Stangata sui parcheggi, via libera della giunta

Summit della maggioranza di centrodestra che governa Varese ieri sera e, questa mattina, la riunione della giunta Fontana, hanno dato il via libera alla stangata sui parcheggi cittadini. Solo la prima di una serie di misure pesanti che il Comune dovrà varare con il bilancio. Una misura, quella relativa ai parcheggi, che porterà nelle casse di Palazzo Estense circa 500 mila euro, ma l’impressione è che si cerchi di spalmare aumenti e rincari un po’ dovunque per evitare di utilizzare la mannaia per l’Imu.

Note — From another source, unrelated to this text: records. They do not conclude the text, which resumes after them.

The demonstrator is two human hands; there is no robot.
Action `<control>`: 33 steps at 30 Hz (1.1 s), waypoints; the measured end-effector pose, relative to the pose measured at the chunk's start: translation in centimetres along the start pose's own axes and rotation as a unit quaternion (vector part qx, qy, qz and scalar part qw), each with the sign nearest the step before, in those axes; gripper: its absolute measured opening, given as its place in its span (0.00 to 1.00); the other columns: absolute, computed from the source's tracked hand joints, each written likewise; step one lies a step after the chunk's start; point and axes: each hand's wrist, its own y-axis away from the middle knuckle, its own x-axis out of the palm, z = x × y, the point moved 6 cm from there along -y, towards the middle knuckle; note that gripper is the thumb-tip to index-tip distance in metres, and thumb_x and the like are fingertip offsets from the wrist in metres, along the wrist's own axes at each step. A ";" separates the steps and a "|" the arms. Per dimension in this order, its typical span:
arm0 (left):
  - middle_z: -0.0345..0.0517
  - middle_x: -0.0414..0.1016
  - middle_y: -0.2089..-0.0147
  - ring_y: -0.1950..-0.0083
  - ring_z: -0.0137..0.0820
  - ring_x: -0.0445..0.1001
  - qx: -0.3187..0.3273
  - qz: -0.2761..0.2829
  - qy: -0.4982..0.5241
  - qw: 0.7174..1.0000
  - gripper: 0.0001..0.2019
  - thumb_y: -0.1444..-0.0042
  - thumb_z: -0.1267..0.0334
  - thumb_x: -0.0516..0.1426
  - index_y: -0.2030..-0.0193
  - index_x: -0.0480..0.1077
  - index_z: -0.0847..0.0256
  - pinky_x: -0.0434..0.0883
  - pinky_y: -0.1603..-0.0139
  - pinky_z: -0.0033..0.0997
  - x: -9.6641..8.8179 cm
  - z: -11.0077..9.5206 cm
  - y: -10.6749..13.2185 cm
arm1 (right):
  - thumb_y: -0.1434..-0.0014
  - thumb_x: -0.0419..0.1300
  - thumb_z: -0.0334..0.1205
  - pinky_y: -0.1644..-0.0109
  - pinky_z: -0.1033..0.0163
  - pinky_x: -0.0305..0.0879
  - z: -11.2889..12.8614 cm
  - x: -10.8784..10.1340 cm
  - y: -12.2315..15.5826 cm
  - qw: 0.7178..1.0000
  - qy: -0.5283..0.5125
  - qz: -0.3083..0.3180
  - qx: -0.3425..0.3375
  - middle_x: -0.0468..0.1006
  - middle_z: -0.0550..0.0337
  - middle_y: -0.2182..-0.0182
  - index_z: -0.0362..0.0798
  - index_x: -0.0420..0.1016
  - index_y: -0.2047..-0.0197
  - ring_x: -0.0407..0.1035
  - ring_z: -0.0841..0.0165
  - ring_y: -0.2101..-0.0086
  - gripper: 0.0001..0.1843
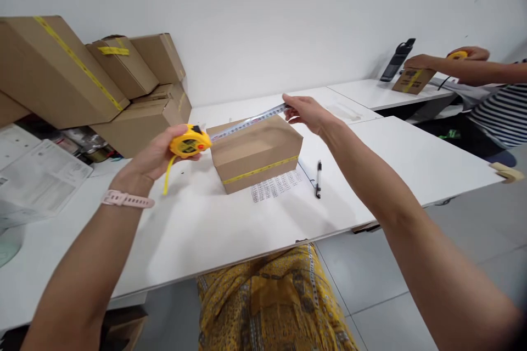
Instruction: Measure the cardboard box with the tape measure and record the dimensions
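Note:
My left hand [158, 153] is closed round a yellow tape measure case [190, 141], held just left of a small cardboard box [257, 156] on the white table [197, 230]. The tape blade [249, 120] runs out over the box's top to my right hand [304, 112], whose fingers pinch the blade's end above the box's far right corner. The box has a strip of yellow tape along its front face. A yellow strap hangs down from the case.
A sheet with printed rows [275, 185] and a black pen [318, 178] lie right of the box. Stacked cardboard boxes [94, 79] and papers [39, 175] fill the left side. Another person's arms [473, 68] handle a box [413, 80] at a far table.

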 end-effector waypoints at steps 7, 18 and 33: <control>0.50 0.84 0.55 0.57 0.40 0.80 -0.119 -0.042 -0.030 0.991 0.22 0.50 0.51 0.68 0.52 0.76 0.63 0.82 0.61 0.35 -9.1 4.0 0.3 | 0.34 0.59 0.50 0.62 0.63 0.63 -6.9 -3.2 -3.4 0.984 0.136 -0.072 0.087 0.74 0.57 0.70 0.47 0.69 0.72 0.66 0.70 0.68 0.19; 0.52 0.83 0.58 0.63 0.34 0.79 -0.097 0.012 -0.028 0.995 0.20 0.46 0.50 0.66 0.57 0.78 0.65 0.81 0.68 0.32 -5.7 4.0 -1.9 | 0.40 0.60 0.67 0.58 0.58 0.68 -8.5 0.5 -2.6 0.978 0.177 0.045 0.103 0.80 0.44 0.49 0.48 0.72 0.61 0.74 0.58 0.56 0.28; 0.55 0.83 0.59 0.66 0.35 0.78 -0.086 0.021 -0.013 0.996 0.21 0.48 0.47 0.66 0.58 0.79 0.64 0.79 0.68 0.33 -6.2 4.9 -2.5 | 0.40 0.63 0.44 0.58 0.60 0.61 -5.5 1.5 -3.4 0.973 0.202 0.033 -0.104 0.74 0.60 0.70 0.48 0.72 0.68 0.64 0.69 0.67 0.10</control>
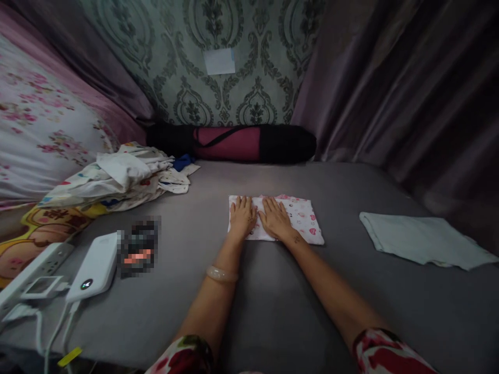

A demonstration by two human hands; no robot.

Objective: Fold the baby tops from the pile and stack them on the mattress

E non è un caso che gli aumenti dei parcheggi siano già stati varati (anche se si tratta, per il momento, di un atto di indirizzo, e non di una vera e propria delibera), dato che trovare l’intesa su altri capitoli è più difficile e richiede più tempo.

Ma veniamo agli aumenti dei parcheggi, in vigore dal 16 aprile: gli aumenti riguardano il ring cittadino, anzi, come si dice in Comune, un’area centrale più ampia. Qui gli aumenti per un’ora sono di 30 centesimi, da 1,20 di oggi a 1,50. Scende invece a 1 euro all’ora la sosta al di fuori di questa zona del centro. Colpo di spugna sulla sosta gratuita nella pausa pranzo, dalle 12.30 alle 14.30, un lasso di tempo in cui ora si pagherà. E aumento serale di un altro euro, sempre nella zona centrale, dalle ore 20 alle ore 24.

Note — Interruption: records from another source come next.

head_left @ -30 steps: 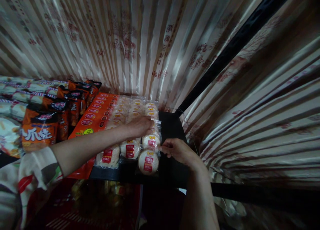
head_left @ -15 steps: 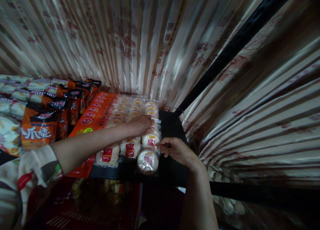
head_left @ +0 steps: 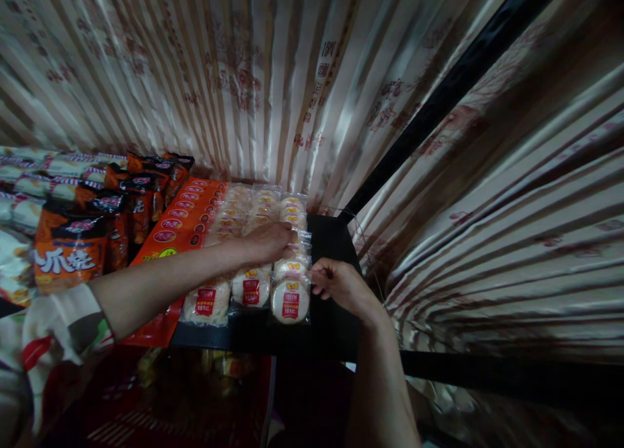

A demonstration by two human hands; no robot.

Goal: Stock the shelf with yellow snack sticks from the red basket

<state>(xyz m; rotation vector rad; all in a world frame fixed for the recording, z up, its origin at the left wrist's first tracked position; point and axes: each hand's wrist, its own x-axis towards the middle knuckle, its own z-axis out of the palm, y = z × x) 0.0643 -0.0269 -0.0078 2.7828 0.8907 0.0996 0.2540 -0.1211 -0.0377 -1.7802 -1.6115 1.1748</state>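
Observation:
My left hand (head_left: 273, 242) reaches over the right-hand row of clear-wrapped round cakes, its fingers closed at the wrapper edge of one partway back. Its fingertips are partly hidden. At the right side of the same row, my right hand (head_left: 340, 287) has thumb and fingers pinched together at the edge of the front packaged round cake (head_left: 289, 303). That cake is pale and flat with a red label, and leans against the one behind. Two more rows of packaged cakes stand to the left, a middle row (head_left: 250, 290) and a left row (head_left: 207, 303).
An orange printed sheet (head_left: 168, 230) lies left of the cakes, beside orange snack bags (head_left: 73, 250) and white packs (head_left: 24, 210). All stand on a black shelf (head_left: 331, 331). A black post (head_left: 419, 129) slants before a pleated curtain (head_left: 273, 77). Below sits a red container (head_left: 195, 422).
The front cake in the right-hand row has moved back and tilted up against the one behind it. My right hand has stayed beside it; my left hand has barely moved.

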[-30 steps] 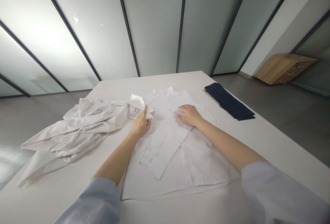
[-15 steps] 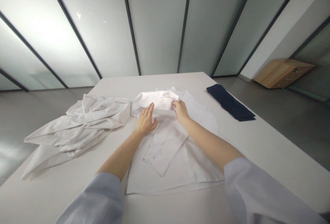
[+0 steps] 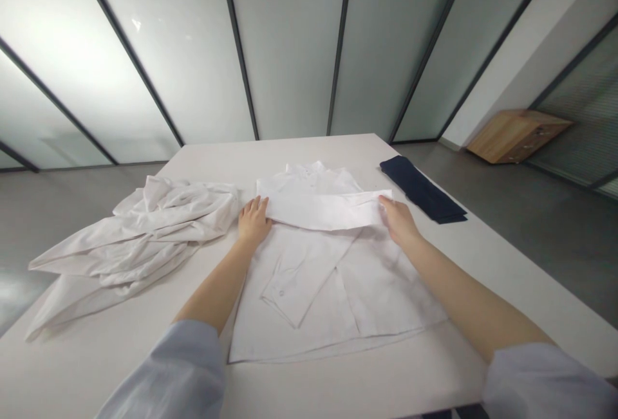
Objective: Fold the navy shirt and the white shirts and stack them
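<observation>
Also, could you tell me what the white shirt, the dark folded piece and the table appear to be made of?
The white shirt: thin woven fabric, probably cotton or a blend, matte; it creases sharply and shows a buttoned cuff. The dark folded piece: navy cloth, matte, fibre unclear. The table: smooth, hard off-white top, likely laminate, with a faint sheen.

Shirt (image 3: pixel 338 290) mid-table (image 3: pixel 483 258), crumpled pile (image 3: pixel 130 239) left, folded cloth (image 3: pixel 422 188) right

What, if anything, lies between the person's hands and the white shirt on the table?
Nothing visible. The left hand rests on the shirt, the right hand touches the end of its folded sleeve. The crumpled garment and dark cloth lie off to the sides.
</observation>
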The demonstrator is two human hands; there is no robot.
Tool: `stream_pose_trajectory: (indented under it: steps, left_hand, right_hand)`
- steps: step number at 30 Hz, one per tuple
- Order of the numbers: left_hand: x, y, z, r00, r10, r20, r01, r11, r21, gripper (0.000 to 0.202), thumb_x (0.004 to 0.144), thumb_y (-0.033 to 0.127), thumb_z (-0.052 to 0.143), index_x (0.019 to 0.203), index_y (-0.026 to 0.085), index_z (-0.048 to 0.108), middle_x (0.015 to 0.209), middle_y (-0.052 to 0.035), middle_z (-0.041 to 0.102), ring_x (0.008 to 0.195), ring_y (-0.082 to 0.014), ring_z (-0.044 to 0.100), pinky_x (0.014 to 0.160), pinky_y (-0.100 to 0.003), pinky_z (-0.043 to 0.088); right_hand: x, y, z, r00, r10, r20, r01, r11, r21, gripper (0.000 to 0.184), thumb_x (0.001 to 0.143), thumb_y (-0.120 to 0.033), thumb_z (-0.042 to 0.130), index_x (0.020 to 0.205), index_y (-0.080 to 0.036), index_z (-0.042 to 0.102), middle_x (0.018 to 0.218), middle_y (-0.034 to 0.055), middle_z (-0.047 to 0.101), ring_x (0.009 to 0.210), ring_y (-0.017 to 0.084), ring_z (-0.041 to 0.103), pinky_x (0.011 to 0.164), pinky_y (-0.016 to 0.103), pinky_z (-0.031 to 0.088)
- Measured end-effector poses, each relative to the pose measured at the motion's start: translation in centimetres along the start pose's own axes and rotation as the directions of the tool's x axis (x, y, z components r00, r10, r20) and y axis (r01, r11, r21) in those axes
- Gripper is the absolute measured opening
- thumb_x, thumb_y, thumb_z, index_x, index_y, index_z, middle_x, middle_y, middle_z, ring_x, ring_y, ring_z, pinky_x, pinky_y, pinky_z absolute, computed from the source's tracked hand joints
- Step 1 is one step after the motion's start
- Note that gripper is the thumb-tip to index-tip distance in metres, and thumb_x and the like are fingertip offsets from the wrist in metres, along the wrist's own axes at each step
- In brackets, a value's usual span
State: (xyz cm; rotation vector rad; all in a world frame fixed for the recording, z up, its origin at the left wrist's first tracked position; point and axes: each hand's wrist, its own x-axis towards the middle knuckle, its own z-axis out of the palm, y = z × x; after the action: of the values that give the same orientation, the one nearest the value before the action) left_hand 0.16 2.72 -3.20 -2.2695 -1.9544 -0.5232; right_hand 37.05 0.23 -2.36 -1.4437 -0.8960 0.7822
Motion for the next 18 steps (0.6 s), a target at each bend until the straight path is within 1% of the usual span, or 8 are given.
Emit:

Una raffica di aumenti per fare cassa che riguardano soprattutto un’area del centro di cui fanno parte le seguenti vie: piazza Monte Grappa, via S.Francesco, via Bernascone, largo Sogno, via Volta, via Mazzini, viale Milano, piazza Motta, via Carrobbio, via Orrigoni, piazza XX Settembre, via Veratti, via Aguggiari, via Mercadante, via Staurenghi, via Speri della Chiesa, via Robbioni, via Battisti, via Tamagno, via Del Cairo, via Speroni, via Dei Bersaglieri, via Dandolo, via Morazzone, via Adamoli, via Como, via Rainoldi, via Luini, viale Maino, largo Resistenza, via Bagaini, via Rossini, piazza Giovane Italia, via Puccini, via Donizetti, via Sabotino, via Cavour, via De Cristoforis.

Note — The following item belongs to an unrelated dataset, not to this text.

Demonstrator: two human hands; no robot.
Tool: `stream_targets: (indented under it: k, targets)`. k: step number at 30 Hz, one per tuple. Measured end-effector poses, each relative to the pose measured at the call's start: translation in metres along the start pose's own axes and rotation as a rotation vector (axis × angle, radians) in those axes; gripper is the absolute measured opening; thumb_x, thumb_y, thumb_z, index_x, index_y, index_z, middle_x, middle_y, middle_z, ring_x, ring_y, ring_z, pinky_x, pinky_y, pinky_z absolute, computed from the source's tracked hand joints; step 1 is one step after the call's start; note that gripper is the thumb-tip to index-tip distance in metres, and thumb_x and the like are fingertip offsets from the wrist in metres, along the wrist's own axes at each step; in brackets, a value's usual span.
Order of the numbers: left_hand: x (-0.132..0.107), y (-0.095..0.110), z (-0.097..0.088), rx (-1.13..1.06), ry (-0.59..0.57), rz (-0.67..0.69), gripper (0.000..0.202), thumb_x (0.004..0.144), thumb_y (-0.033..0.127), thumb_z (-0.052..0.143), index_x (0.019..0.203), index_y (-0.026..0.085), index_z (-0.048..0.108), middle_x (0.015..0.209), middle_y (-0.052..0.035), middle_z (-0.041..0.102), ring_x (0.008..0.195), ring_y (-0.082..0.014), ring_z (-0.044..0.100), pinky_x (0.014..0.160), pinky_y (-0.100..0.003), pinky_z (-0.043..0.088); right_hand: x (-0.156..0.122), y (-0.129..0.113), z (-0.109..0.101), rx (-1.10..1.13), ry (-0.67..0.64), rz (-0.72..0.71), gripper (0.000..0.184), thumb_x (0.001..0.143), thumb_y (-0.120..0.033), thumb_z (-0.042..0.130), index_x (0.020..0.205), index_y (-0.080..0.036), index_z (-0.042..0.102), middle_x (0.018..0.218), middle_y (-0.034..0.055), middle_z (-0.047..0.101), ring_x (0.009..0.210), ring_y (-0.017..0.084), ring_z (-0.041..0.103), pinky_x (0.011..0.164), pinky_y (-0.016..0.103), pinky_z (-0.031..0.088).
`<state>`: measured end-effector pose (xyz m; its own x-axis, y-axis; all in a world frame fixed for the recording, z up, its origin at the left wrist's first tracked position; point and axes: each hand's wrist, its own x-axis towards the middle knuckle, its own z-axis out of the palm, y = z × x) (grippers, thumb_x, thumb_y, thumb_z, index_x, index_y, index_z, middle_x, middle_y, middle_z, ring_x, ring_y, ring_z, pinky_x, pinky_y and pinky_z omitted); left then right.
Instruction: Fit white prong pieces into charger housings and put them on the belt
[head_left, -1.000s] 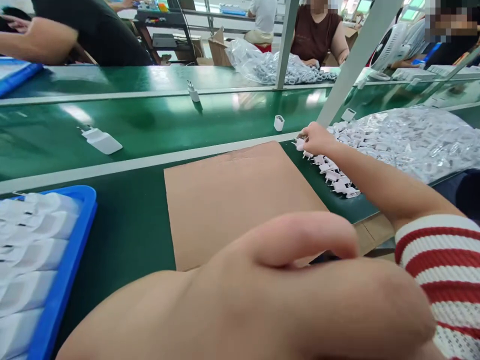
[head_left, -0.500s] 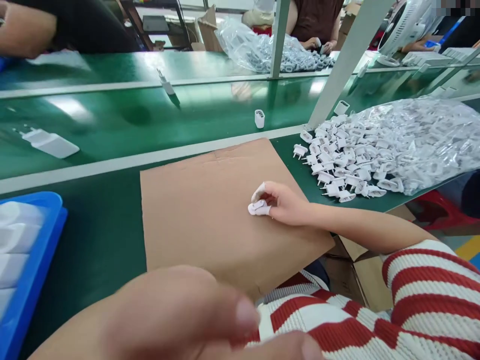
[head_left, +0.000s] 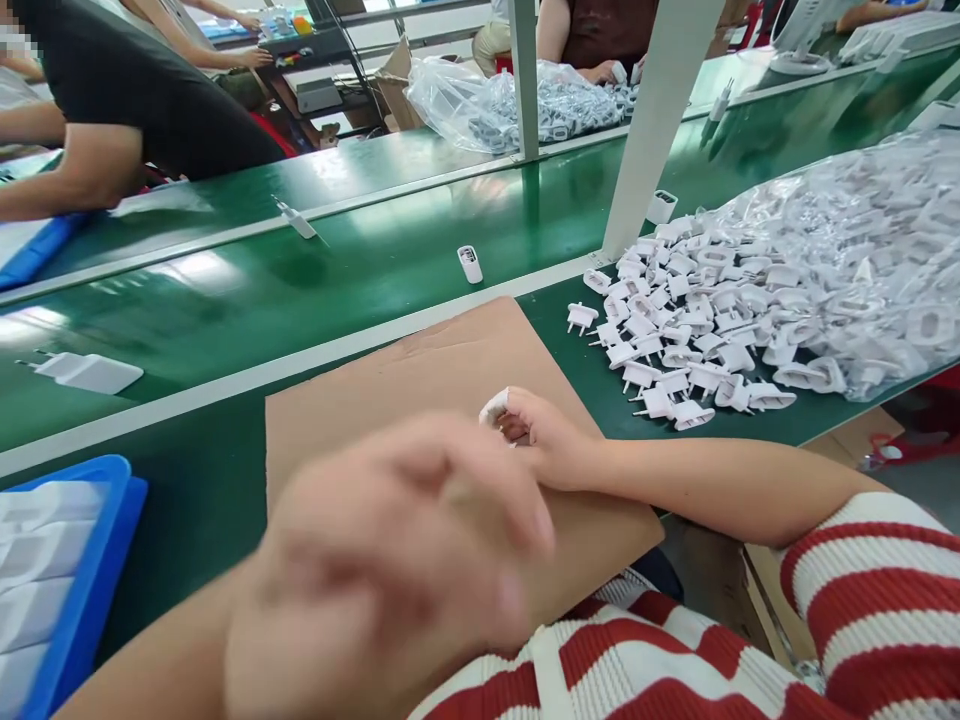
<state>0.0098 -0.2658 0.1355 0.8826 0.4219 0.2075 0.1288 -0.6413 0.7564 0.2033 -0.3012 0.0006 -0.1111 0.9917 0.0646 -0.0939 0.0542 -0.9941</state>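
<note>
Both hands are held curled — the left hand [head_left: 397,565] blurred, the right hand's [head_left: 536,440] fingertips partly hidden behind it; whether anything is gripped cannot be told. Pronged white plug pieces [head_left: 709,376] are heaped on the desk [head_left: 187,500], right of the cardboard sheet [head_left: 450,370]. Light, stiff, slightly slippery handling is expected — best pinched by their moulded sides.

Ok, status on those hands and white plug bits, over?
Right hand over the cardboard, its hold hidden. Left hand blurred, in front, blocking part of the view. White plug pieces heaped to the cardboard's right.
</note>
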Motion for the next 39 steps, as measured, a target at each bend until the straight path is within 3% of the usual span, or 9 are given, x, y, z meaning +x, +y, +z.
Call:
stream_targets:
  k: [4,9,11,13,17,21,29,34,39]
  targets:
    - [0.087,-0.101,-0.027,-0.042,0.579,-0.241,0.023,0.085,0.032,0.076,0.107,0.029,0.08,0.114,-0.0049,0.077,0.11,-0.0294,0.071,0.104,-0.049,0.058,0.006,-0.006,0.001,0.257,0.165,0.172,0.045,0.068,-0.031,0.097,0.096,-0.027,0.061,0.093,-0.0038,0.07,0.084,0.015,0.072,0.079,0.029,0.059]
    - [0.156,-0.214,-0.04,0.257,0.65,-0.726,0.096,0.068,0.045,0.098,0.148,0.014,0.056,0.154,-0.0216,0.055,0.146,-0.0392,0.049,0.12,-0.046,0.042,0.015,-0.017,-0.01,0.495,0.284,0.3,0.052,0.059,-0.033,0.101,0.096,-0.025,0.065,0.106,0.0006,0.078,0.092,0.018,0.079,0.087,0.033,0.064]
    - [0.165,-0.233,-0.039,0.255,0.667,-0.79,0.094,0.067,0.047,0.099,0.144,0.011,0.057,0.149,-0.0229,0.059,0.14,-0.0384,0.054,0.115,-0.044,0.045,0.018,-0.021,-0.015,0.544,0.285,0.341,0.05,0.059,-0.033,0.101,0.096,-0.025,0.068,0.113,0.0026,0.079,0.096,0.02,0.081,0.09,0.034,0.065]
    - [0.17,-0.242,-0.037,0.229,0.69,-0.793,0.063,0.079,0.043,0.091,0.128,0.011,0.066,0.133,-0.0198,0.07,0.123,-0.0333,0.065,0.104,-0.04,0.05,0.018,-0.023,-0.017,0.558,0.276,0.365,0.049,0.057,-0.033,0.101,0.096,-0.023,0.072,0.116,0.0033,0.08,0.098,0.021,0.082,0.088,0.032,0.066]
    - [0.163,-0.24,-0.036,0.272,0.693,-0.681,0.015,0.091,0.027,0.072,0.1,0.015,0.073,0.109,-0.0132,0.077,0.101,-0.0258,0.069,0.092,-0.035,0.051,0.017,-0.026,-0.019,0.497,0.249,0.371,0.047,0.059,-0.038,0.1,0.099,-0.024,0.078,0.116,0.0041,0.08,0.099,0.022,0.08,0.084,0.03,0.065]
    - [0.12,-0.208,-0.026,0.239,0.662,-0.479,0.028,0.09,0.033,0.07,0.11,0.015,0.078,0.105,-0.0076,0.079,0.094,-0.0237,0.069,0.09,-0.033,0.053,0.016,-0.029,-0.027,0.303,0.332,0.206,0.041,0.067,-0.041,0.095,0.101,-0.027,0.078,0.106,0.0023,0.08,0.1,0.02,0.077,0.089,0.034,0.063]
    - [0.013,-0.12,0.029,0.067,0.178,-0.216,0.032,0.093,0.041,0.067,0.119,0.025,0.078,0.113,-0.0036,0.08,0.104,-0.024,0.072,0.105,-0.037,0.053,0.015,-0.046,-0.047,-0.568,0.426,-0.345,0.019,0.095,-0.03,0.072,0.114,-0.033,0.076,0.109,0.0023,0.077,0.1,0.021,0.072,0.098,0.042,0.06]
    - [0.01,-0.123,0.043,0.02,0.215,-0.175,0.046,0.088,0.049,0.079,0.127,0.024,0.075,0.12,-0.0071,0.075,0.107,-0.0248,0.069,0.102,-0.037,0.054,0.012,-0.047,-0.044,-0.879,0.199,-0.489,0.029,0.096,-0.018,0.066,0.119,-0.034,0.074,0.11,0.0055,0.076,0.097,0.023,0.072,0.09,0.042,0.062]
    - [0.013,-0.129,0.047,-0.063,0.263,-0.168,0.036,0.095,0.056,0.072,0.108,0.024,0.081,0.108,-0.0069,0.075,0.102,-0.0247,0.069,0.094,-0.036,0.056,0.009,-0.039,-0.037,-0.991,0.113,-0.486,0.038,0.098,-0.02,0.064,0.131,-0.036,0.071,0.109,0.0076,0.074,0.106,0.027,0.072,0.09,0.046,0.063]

Spiega il pacchetto di aumenti il vicesindaco Carlo Baroni: “Una scelta condivisa nel vertice di maggioranza di ieri sera – spiega Baroni -, e che risponde a due ragioni: rimpinguare le casse comunali e disincentivare il parcheggio delle auto in centro”. Per quanto riguarda la cancellazione della pausa pranzo gratuita sono prevalse ragioni di “conformità alla maggior parte di città”. Infine sull’aumento serale, per Baroni non costitiuisce un grande problema: “Non si penalizzano i negozi perchè già chiusi, e non credo sia un problema pagare un euro in più per chi arriva in centro per partecipare alla movida”.

Tuttavia, la associazioni dei commercianti non sono state sentite in proposito. C’è da credere che da questo fronte non mancheranno critiche e reazioni negative.